Nonspecific immunity is the major defense system in fish and shellfish and plays a vital role in acquiring immune responses and homeostasis through a system of receptor proteins. In aquaculture, optimized antioxidants and immunity are important for combating stress, maintaining health, and ensuring optimal survival and growth [39, 40]. Among them, SOD is one of the most important antioxidant enzymes, known for its efficiency in controlling reactive oxygen species in cells and catalyzing the dismutation of hydrogen peroxide and normal oxygen from superoxide radicals [41, 42]. Lysozyme is another cationic protein synthesized in the liver and extrahepatic sites in aquaculture species and is well known for its bacteriolysis, opsonization, and antimicrobial activity [43], whereas IgM is the only class of serum immunoglobulin reported in fish and is known to play a key role in a variety of immune processes, including the neutralization of pathogenic bacteria, viruses, and toxins [44, 45]. Substantial changes in these parameters could be a potential indicator of stress in fish caused by biotic or abiotic factors.

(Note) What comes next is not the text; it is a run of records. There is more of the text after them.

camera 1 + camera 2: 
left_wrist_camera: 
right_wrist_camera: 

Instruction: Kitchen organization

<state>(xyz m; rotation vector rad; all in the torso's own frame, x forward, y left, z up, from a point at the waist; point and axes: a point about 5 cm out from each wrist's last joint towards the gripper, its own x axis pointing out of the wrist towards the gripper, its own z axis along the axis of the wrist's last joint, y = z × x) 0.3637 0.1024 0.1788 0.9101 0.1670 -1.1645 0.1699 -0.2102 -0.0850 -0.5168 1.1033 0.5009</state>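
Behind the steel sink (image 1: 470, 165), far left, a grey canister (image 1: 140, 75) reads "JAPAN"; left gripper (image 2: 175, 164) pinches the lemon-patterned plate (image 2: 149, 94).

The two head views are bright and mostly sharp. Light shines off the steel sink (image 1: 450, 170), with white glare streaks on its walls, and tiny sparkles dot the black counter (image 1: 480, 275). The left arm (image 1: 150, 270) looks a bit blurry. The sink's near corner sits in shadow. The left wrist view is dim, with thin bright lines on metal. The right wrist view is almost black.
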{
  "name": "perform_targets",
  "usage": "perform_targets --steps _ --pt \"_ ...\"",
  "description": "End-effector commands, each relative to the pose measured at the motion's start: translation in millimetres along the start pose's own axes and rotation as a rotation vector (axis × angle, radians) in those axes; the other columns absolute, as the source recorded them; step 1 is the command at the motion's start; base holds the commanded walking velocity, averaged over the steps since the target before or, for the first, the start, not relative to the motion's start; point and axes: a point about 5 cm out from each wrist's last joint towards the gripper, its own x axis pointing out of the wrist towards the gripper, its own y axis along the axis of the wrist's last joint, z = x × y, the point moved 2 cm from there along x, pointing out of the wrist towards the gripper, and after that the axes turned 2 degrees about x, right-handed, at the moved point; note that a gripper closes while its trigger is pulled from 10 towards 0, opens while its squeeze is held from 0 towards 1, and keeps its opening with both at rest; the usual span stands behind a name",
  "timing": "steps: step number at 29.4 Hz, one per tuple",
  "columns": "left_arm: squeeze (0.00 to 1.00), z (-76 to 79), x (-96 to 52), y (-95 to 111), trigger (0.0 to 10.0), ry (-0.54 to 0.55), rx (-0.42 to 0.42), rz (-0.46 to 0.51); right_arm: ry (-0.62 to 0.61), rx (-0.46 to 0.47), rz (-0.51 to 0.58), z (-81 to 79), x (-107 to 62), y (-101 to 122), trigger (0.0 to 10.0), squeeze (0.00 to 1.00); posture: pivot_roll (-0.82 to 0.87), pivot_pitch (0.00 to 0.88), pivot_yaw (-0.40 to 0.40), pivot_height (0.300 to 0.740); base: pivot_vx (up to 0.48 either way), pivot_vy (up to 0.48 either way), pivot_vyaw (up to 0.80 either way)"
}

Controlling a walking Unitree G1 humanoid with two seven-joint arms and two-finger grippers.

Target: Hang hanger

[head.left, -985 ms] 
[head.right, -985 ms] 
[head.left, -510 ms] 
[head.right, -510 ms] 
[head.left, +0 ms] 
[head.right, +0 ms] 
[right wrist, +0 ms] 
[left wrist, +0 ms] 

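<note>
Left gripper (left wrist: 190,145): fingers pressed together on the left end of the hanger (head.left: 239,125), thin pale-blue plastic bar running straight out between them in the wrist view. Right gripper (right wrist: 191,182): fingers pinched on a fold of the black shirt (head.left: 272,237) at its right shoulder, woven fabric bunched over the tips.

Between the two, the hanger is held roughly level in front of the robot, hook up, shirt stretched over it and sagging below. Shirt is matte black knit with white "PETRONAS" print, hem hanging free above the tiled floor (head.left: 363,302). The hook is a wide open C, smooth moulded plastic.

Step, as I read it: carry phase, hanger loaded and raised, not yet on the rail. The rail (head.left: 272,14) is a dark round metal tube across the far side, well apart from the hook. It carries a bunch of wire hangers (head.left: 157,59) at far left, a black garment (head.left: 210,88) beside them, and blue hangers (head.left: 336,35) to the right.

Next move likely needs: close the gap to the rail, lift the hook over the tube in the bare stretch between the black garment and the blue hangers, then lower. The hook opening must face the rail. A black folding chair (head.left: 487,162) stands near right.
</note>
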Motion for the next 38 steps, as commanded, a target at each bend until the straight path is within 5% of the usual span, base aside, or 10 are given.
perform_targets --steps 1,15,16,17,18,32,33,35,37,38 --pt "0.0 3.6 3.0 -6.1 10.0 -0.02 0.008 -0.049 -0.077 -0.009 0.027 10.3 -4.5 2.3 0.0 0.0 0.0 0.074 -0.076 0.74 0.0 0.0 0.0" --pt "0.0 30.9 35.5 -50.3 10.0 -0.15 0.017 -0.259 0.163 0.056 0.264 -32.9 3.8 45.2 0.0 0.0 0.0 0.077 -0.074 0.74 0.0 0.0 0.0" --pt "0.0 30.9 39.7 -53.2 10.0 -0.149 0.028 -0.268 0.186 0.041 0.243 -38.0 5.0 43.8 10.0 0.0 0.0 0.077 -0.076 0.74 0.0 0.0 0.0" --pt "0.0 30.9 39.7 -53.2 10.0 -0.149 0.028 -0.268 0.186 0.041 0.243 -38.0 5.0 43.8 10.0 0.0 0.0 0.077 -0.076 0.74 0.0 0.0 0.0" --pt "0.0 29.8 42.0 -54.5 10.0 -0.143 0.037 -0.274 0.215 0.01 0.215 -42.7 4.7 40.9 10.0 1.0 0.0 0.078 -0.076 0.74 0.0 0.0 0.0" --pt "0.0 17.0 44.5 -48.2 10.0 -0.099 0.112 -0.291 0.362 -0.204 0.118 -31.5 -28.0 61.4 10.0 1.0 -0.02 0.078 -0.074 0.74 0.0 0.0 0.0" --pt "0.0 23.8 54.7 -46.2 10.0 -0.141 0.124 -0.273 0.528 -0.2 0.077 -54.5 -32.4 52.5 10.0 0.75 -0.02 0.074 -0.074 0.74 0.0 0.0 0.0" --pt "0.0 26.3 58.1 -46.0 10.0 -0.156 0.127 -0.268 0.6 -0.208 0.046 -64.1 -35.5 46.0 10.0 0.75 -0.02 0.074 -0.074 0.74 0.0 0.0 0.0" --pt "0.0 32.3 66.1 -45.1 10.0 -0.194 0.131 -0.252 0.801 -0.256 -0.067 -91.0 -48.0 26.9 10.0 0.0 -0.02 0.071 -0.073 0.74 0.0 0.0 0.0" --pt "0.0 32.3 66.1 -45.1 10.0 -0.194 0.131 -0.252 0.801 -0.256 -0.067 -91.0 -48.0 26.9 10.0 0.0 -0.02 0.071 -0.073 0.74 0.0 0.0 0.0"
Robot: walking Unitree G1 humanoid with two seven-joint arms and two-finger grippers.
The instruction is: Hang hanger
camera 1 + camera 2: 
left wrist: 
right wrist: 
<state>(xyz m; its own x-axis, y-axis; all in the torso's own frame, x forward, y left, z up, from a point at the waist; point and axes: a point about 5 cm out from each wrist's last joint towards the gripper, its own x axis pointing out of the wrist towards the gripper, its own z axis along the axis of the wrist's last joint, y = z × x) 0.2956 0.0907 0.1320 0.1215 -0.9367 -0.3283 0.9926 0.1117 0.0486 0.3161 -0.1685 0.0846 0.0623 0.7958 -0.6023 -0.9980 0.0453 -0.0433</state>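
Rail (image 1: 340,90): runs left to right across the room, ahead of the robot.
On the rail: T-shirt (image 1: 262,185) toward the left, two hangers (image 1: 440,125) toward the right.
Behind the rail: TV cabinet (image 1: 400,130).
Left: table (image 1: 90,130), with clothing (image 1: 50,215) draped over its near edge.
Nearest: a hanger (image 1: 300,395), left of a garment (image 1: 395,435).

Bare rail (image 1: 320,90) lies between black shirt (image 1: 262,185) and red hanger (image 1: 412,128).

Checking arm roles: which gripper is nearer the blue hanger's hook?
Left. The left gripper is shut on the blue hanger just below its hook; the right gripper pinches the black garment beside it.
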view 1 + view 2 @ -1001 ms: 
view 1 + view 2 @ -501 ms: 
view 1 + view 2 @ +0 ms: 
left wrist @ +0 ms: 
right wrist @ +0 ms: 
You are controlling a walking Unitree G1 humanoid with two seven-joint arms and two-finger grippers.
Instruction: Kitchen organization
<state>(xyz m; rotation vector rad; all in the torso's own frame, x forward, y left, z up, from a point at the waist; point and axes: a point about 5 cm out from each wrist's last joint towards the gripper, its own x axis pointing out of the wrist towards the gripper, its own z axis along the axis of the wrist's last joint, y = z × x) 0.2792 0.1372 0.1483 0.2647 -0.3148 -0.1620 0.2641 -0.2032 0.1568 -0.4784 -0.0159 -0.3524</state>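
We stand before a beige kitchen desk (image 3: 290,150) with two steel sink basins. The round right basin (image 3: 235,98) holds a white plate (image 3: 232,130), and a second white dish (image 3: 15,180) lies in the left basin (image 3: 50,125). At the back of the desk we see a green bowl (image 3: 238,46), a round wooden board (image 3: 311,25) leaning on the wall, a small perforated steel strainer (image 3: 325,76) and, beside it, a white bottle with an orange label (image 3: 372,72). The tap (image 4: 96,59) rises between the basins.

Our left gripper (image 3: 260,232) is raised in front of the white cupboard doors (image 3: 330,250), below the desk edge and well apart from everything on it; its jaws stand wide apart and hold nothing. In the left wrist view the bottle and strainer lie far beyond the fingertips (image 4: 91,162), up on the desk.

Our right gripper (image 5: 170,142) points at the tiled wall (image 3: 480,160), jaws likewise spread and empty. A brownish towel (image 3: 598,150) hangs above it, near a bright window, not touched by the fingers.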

In the present study, nonspecific immune parameters (Table 3) were recorded in the optimal range and were not significantly affected by the dietary BHT inclusion up to 121 mg/kg (BHT₁₂₁). Similarly, Yu et al. [34] reported no significant variation in the levels of SOD and other antioxidants in largemouth bass fed a BHT-supplemented diet of up to 1,500 mg/kg.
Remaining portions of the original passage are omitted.